The younger point of view has a new and energetic face on the IFLC board. Sumaiya Ahmed is following in the formidable footsteps of her uncle, founding IFLC board member Victor Begg, as an advocate for the Muslim community and an interfaith activist.
Born in Chicago, she was raised in Michigan, studying the Islamic Huda Montessori school in Franklin from preschool to 8th grade. She says that her parents instilled both faith and the importance of an American identity. And she grew up going to IFLC events. As a graduate of Avondale High School in Auburn Hills, she felt it was time for her to become actively involved in the community.
“I wanted to make sure that people had the right story,” says Ahmed, “I wanted to continue that passion of serving the community, not just serving the community, but working with different partners, like the Jewish Community Relations Council (JCRC). It was very important to me to bring that message of faith and solidarity within these groups.”
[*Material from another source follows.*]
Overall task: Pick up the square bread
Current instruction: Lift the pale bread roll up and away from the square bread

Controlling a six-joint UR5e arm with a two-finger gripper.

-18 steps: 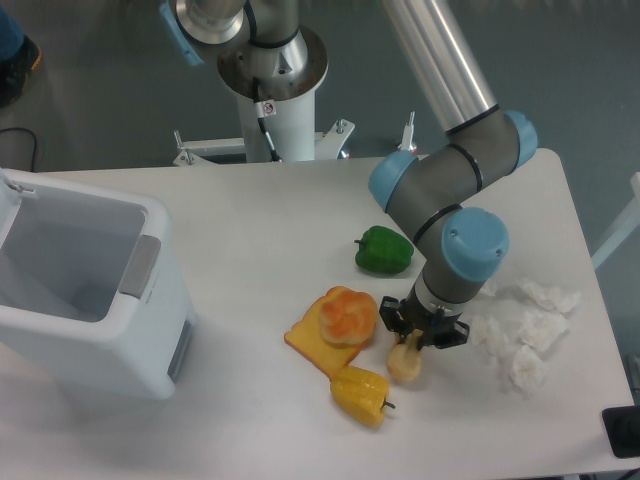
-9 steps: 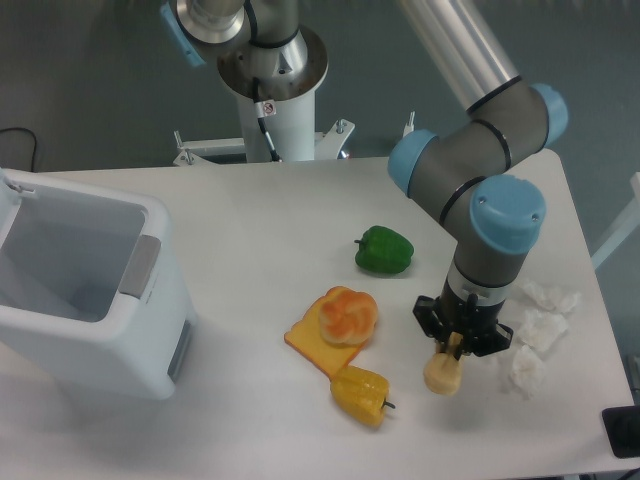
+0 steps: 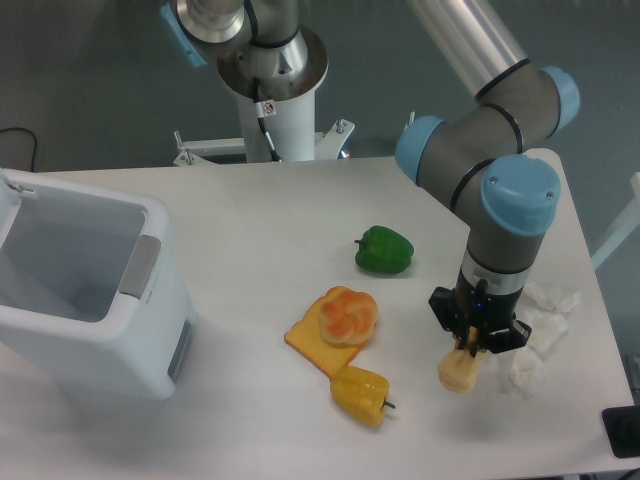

Active with many groups, one of Ahmed’s passions is her work on the community relations committee of the Islamic Association of Greater Detroit (IAGD). Their outreach activities include candidate forums, ask your Muslim neighbor, and a career fair for students. Ahmed says that she works with the IAGD’s Sunday school to make sure that Muslim students and Muslim children have a very strong identity and aren’t afraid to share their faith with others.
“One of my main goals growing up Muslim in Michigan is helping kids stay true to their identity and who they are and showing people what our faith is about, being nice to people, respecting people, giving charity. I want to make sure that kids growing up nowadays know that there are people like them, growing up here. When people are not educated, that’s when all the stigmas and negative connotations arise,” says Ahmed.
Ahmed went to Oakland University where she majored in English and Science and pursued a masters in special education. She has taught in Dearborn and Rochester and is now the operations director for a tutoring center. One of her educational values is making sure that each child’s needs are met in the educational setting. And with her masters in special education, her tutoring center is one of the few that can accommodate the needs of special needs students.
She also puts her science background to good use on the Oakland County STEM (Science, technology, Engineering and Mathematics) education board. This is “not teaching with traditional teaching practices,” says Ahmed. “This is project-based, working with groups to figure out how do you get a car to start, what’s the science behind it, what’s the math?” The work harkens back to the HUDA school, where her favorite activities were the hands-on programs, a key component of both good education and interfaith work.
“How do we get our kids to be more hands on?hat are different projects we can do with each other?”
As a student, Ahmed became active with a campus interfaith group, where she learned that “you can agree to disagree, but that doesn’t mean you can’t work together side by side.”
She has been deeply involved in the IFLC, and working with the Michigan Muslim Community Council (MMCC) in partnership with the Jewish Community Relations Council/American Jewish Committee (JCRC/AJC) on joint projects like Mitzvah day. Mitzvah day takes place on Christmas each year when Jewish and Muslim volunteers fill in for Christian volunteers around the community.
As Communications Director at MMCC, she handles their database, and coordinates volunteer activities. She helped organized the Islamic Society of North America’s 2014 conference in Detroit, a huge annual convention that mobilizes many Muslims nationwide.
In addition to Mitzvah day, Ahmed worked with MMCC and JCRC/AJC in partnership on rebuilding Detroit’s Nolan Elementary / middle school. MMCC and JCRC/AJC, says Ahmed, share a common goal of working together to leave a lasting impact on Michigan.
“Detroit is such a home for all of us. It’s our home. We love it,” was the thinking, says Ahmed. “Let’s go find a school that needs our help.”
Although she was active with the IFLC, she realized that the board didn’t have a lot of Muslims, even though many of the activities are with mosques and Muslim organizations, so she approached IFLC Program Director and Administrator Meredith Skowronski about getting more involved.
“I really felt like there was a huge push in me, with the election and everything that’s going on,” says Ahmed. “I’m really excited to work with them. One of my main focuses is the community committee, and the education committee. I think it’s so vital for our kids to learn about diversity from a young age.
You’re going to grow up with a lot of kinds of people and they may have different beliefs from you and look different and practice differently from you.”
In addition to the Muslim and Jewish communities, Ahmed is pleased to have the chance to work with many other faith groups.
“I just feel like we’re in that room, that all barriers are down, that it’s just to see what we can do for our community to make it a better place,” says Ahmed.